Amended Rental Ordinance Will Add New Burdens for Landlords
The City of Lincoln is considering changes to its Rental Housing Inspection Ordinance that would require owners who rent out their single-family homes and duplexes to register their properties with the city. The ordinance would also add new conditions warranting interior inspections of every unit within a rental property.
The Lincoln Independent Business Association (LIBA) opposes these amendments because we believe this ordinance will add additional burdens to landlords. Requiring owners of single-family homes and duplexes to register their rental properties is unnecessary.
The assessor already posts information on owners of all properties or their agents as a public record. In addition, when tenants sign a lease, they should make sure they have the correct contact information for their landlord in case of an emergency. It is also unclear how the city is planning to keep this information up-to-date since registration is a one-time requirement.
The ordinance also requires rental property owners to live within 60 miles of their properties. It is not uncommon for property owners to live 60 miles outside of Lincoln. With modern technology, a tenant can still easily reach a landlord if there is a problem with the property, and landlords can arrange for repairs to be made or for a relative or a neighbor to check on the situation.
The 60-mile requirement will also lead to unintended consequences on the Lincoln rental market. Owners of single-family homes and duplexes may be forced to hire a property management company to oversee the management of their rental properties, leading to higher costs that will be passed on to the tenant. Alternatively, they may decide it is no longer worth it to rent out their property and sell it, which will shrink the number of available rental units in Lincoln.
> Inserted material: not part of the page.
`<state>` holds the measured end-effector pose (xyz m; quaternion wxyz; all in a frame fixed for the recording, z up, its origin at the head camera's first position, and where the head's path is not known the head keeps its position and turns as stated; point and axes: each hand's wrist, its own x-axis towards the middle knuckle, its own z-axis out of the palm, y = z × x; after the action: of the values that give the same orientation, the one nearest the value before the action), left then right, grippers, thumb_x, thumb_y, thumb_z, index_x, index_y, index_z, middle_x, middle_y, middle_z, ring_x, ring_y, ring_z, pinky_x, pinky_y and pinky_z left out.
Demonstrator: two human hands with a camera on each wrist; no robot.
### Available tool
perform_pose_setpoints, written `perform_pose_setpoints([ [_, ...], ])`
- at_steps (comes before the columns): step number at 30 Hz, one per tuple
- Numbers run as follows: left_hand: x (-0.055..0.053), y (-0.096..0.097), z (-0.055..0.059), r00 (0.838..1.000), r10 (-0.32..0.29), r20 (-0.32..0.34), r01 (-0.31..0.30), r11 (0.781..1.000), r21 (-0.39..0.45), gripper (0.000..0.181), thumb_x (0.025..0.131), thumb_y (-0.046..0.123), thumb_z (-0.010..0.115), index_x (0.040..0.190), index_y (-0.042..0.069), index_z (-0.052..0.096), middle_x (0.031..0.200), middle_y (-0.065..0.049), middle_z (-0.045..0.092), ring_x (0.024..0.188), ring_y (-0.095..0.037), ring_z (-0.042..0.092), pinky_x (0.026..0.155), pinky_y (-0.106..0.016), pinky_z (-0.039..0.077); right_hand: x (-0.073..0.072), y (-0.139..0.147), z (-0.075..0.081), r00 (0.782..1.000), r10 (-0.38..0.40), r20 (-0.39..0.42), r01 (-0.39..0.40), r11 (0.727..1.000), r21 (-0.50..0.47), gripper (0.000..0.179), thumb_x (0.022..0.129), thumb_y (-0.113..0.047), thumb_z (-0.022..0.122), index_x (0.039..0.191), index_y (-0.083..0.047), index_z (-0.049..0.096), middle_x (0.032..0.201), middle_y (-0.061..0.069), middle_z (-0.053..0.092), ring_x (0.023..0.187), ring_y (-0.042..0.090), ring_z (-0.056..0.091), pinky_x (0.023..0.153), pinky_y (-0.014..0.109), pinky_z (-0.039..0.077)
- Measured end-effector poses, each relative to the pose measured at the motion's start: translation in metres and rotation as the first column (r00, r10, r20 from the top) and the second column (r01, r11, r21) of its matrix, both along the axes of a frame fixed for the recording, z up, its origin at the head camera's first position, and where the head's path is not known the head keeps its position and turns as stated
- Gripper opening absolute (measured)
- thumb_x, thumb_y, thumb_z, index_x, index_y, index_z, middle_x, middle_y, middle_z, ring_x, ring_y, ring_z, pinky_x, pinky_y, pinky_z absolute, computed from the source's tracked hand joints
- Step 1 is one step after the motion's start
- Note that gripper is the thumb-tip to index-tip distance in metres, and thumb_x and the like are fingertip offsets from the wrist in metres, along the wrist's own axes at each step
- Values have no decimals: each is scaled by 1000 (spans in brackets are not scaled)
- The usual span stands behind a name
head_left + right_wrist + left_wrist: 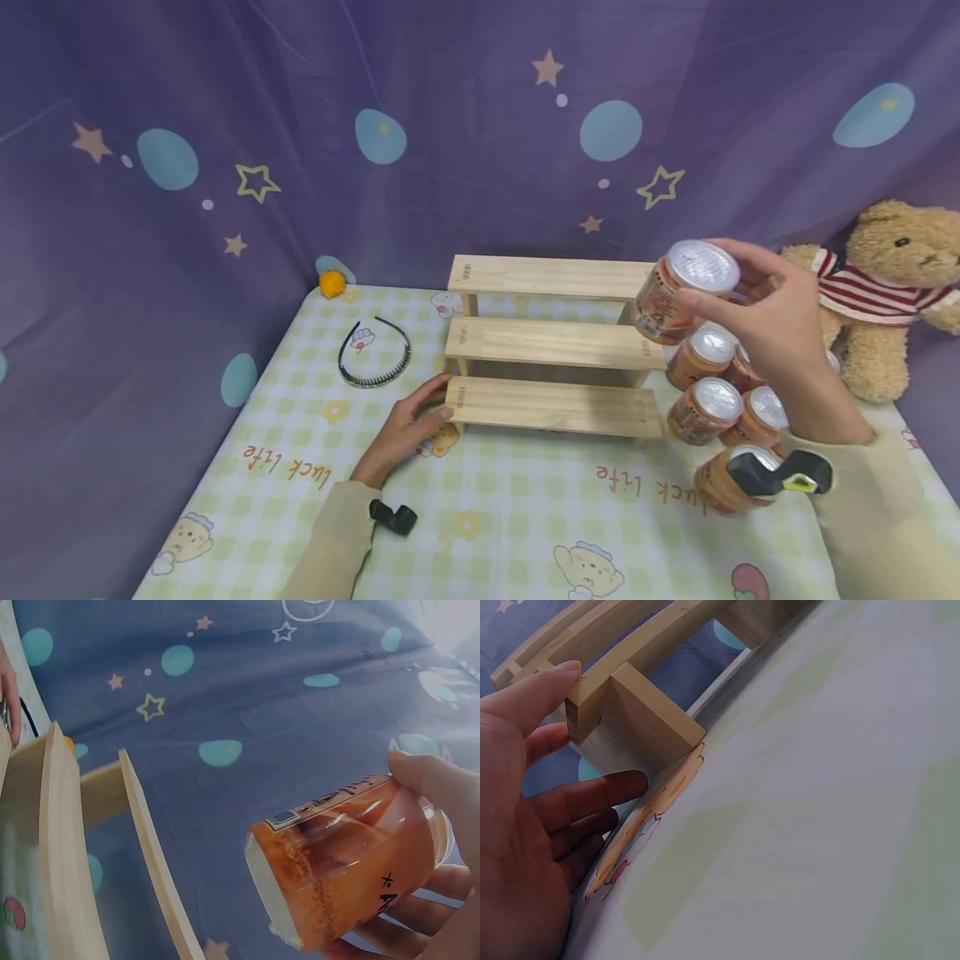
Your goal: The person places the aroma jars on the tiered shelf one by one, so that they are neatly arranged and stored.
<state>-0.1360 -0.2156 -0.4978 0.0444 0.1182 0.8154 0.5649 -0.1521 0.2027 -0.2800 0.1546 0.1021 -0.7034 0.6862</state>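
Observation:
My right hand (783, 321) grips an orange-labelled can (678, 292) with a clear lid, tilted above the right end of the wooden three-step shelf rack (555, 343). In the right wrist view the can (352, 862) lies sideways across the picture, fingers curled around its lidded end. At the rack's lower left corner, my left hand (405, 429) holds the end of the bottom board between thumb and index finger. The left wrist view shows the thumb on the board's corner (585, 697), while the other fingers of that hand (525, 802) reach past the leg.
Several similar cans (701, 411) stand grouped to the right of the rack. A teddy bear (881, 300) in a striped shirt sits behind them. On the left lie a black headband (375, 379) and a small orange object (332, 283). A purple curtain (480, 167) hangs behind the table.

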Motion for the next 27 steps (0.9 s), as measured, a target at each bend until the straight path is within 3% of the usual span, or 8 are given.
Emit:
perform_pose_setpoints([
  [9,-2,3,-2,1000,-3,3,3,1000,1,58,98,25,64,152,16,44,134,-13,66,128,-29,60,109,-25,41,-37,-42,8,1000,-9,28,8,999,40,48,72,-3,87,117,-8,72,96,-13,76,86,2,70,76,14,52],
  [22,-2,0,-1,1000,-8,-1,8,1000,18,57,98,23,65,152,19,45,133,-14,66,128,-28,60,105,-16,40,-75,-92,11,995,17,101,-33,986,162,53,74,-18,89,122,-7,69,101,-8,74,89,2,68,80,17,53],
  [27,-2,-1,-4,1000,-2,-2,2,1000,15,57,98,23,65,151,20,45,134,-14,66,126,-23,61,104,-16,41,-88,-110,9,992,44,117,-59,990,129,51,73,-15,89,119,-6,70,101,-4,74,90,4,67,81,19,52],
])
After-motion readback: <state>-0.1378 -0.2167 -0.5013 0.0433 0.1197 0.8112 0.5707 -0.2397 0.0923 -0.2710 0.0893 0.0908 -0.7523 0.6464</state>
The ordinance also authorizes interior inspections of every unit in a property when housing code violations occur in units located in separate properties that are under common ownership. This requirement does not factor in how many units are located within the properties or the severity of the violations. For example, if an owner manages two buildings with over 100 units each and receives a minor code violation at a unit in each location, the city will have to inspect all 200 units under this ordinance. This is far more stringent than the existing requirement for buildings with over 25 units, which requires four violations at the same location before interior inspections of every unit are triggered.
There was also little to no notice or consultation with landlords and property owners before it was put before the City Council. It seems like this ordinance is being rushed through before the City Council and the Mayor’s office turn over.
LIBA believes consideration of this ordinance should be delayed until after the new City Council and mayor are seated. We also recommend that a committee of affected stakeholders be formed to study this issue before any additional action is taken by the council.